先日、子供とネットを考える会のFacebookページで下記記事が紹介されていました。

10代に広がるネット・ポルノ依存

 

紹介されている記事は、2013/11/15のNHKの特集に関するまとめ記事です。『ネットポルノ依存』、10代の若者が、ネット上に氾濫するポルノ画像や動画に依存してしまう、そしてその影響はとても危険なものだ、というお話です。ネット依存の1つかと思っていましたが、個別に『ネットポルノ依存』という用語で定義されており、注目に値する依存形態だということが伺えます。

インターネットやスマートフォンが普及したことで、誰もがわいせつな画像や動画に簡単にアクセスできるようになりました。米国、英国では、ネットポルノにのめりこんだり、依存する10代が少なくないと言います。

この特集は、はじめに米国ABCのリポートを紹介していますが、そこに登場する10代の若者の発言は、かなりびっくりするものばかりです。10代の子を持つ保護者の方々としては、深刻な問題だと思うに充分な発言ばかりだと思います。

 

以下に、いくつか引用します。

セックスは力になる

女性とセックスするよりも、断然ポルノの方がいい

生身の女性ではもの足りない。
ポルノ動画の女性は大胆で、いろんなことをするからね。

12歳から14歳まで、いつもポルノを見ていました。
ほとんど日課でした。

高校時代はポルノ一色

 

このように、読んでいて驚くような発言ばかりで、「ネットポルノ依存」の症状の重さを感じます。

また、英ケンブリッジ大学 神経精神科医 バレリー・ブーン博士 の実験によると、『ポルノ依存』は、快楽中枢の活性化反応の観点で、アルコール依存や薬物依存と同じような活性度合いを示すそうです。

 

最後の解説では、
フィルタリングを迂回する方法がとられたり、スマートフォンにおけるフィルタリング設定の理解不足や難しさから、必要以上にフィルタリングを解除してしまうといった問題が起きていることを述べています。このため、フィルタリングだけでは守れない時代であると表現しています。
フィルタリング自体の問題というよりは、使う側の知識や危険認識の問題、というように思えます。

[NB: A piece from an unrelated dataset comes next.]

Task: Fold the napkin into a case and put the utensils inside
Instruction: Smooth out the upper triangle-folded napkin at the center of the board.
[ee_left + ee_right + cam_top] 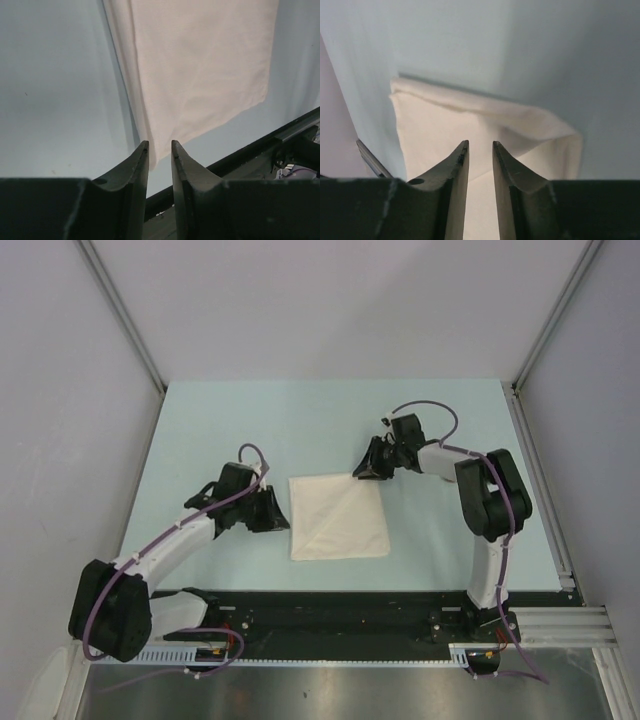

そうした現実の中で、そのネットポルノの害からこどもたちを守る手段は、性教育だという話になっています。教育は大事な要素の1つです。最終的には、本人が理解し、害から身を守る必要があります。その上で、教育から正しい知識を得ることは重要です。

ただ、インターネットが舞台になっている問題です。フィルタリングの改善や、さらにはFilii(フィリー)のような新しいアプローチを、ITで考えることも必要であり、効果があるものだと考えます。

例えば、単純なアイディアですが、スマホで行う検索のキーワード、利用アプリ、閲覧した画像・動画などを把握できれば、一日に何度もポルノ画像・動画らしきものを閲覧しているということに気づくことができます。
日本人の文化・気質的に、さすが『ネットポルノ依存』を保護者に知られたくは無い、というのはあるかもしれません。保護者に知らせるまでしなくても、本人に向けて注意を促したり、その危険度を教えるだけでも、何か効果を得られるかもしれません。

既に海外では重大な問題になっている『ネットポルノ依存』、日本でも急ぎ対策が必要かもしれません。